キット

文字数 636文字

 おそらく港のクレーンの性能が理由であろう。
 そのクレーンが持ち上げることのできる重量の限界のことを扱重(きゅうじゅう)と呼ぶことは、よくご存知であろう。
 想像なのだが、明治や大正時代の日本では、港のクレーンの扱重が大きくなかったのだろう。
 だから現在では、輸出入される車両というのは完成品として、せいぜい台車を外したぐらいで貨物船に積み下ろしされるのだが、もしもクレーンの扱重が低ければ?
 車両は完成品ではなく、パーツごとのばらばらの状態で到着するしかない。キットだ。

 そんなこんなで、大正11年に秩父鉄道が輸入したデキ1というELも、ご多分に漏れずキット状態でご到着。
 秩父鉄道は、この組み立てを国鉄の大井工場に依頼した。

「ほいさ」

 と大井工場はすぐさま組み立てを始めたのかって? 
 まさか! 大正時代の人々ですぜ。組み立てる前に各部を分解して、まず中身の構造を調べたのだそうだ。
 大正8年からED40の製造を自力で始めていた国鉄だけれど、アプト式でない平坦線用のELは経験がない。
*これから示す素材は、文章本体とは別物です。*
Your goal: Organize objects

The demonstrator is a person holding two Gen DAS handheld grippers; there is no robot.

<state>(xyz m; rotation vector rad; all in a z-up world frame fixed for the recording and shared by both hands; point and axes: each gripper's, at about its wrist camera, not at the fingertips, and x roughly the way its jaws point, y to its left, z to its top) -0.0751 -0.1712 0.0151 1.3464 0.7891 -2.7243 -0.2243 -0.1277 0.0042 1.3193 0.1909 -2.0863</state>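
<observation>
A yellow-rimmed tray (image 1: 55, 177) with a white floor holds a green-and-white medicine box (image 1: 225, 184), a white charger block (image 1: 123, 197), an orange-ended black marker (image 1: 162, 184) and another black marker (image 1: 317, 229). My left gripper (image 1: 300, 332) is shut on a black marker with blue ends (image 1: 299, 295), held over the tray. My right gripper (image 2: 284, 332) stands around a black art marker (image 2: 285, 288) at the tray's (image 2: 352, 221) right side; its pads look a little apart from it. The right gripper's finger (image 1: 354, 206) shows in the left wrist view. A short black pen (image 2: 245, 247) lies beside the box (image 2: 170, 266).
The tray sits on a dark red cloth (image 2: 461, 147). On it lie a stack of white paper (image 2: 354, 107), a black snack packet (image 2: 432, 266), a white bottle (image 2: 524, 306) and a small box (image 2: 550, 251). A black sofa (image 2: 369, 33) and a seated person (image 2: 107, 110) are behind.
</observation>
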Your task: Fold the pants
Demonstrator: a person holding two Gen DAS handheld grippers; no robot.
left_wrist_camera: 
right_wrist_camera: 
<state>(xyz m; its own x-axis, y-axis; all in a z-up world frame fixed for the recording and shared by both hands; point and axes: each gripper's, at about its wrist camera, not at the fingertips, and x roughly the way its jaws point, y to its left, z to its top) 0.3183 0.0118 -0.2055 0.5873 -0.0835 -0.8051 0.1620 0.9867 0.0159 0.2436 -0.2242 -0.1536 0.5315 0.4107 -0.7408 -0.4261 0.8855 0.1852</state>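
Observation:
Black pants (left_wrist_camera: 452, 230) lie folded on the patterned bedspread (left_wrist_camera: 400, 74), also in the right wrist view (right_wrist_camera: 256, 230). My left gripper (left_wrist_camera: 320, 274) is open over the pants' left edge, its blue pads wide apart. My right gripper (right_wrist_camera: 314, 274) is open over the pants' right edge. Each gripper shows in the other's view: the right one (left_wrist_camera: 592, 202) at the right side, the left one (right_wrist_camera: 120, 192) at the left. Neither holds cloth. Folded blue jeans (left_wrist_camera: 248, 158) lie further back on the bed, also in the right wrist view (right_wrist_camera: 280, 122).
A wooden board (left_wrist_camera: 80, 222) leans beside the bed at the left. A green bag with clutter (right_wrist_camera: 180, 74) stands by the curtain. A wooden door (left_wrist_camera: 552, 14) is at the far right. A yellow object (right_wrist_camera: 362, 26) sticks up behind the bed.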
デキ1をその参考にしたらしい。
 そのかいあってか、平坦線用ELを国鉄が自力で開発するのは昭和3年のこと。
(EF52のことですぜ)

 碓氷峠用として輸入された3900というSLも、キットの姿で日本へやってきた。
 組み立てをどこの工場がしたのかは知らないが、アプト式のギアを左右間違えて組んでしまったらしい。
 だからいざ碓氷峠へ運んでも試運転ができず、工場へ戻して組み立てなおしたのだそうだ。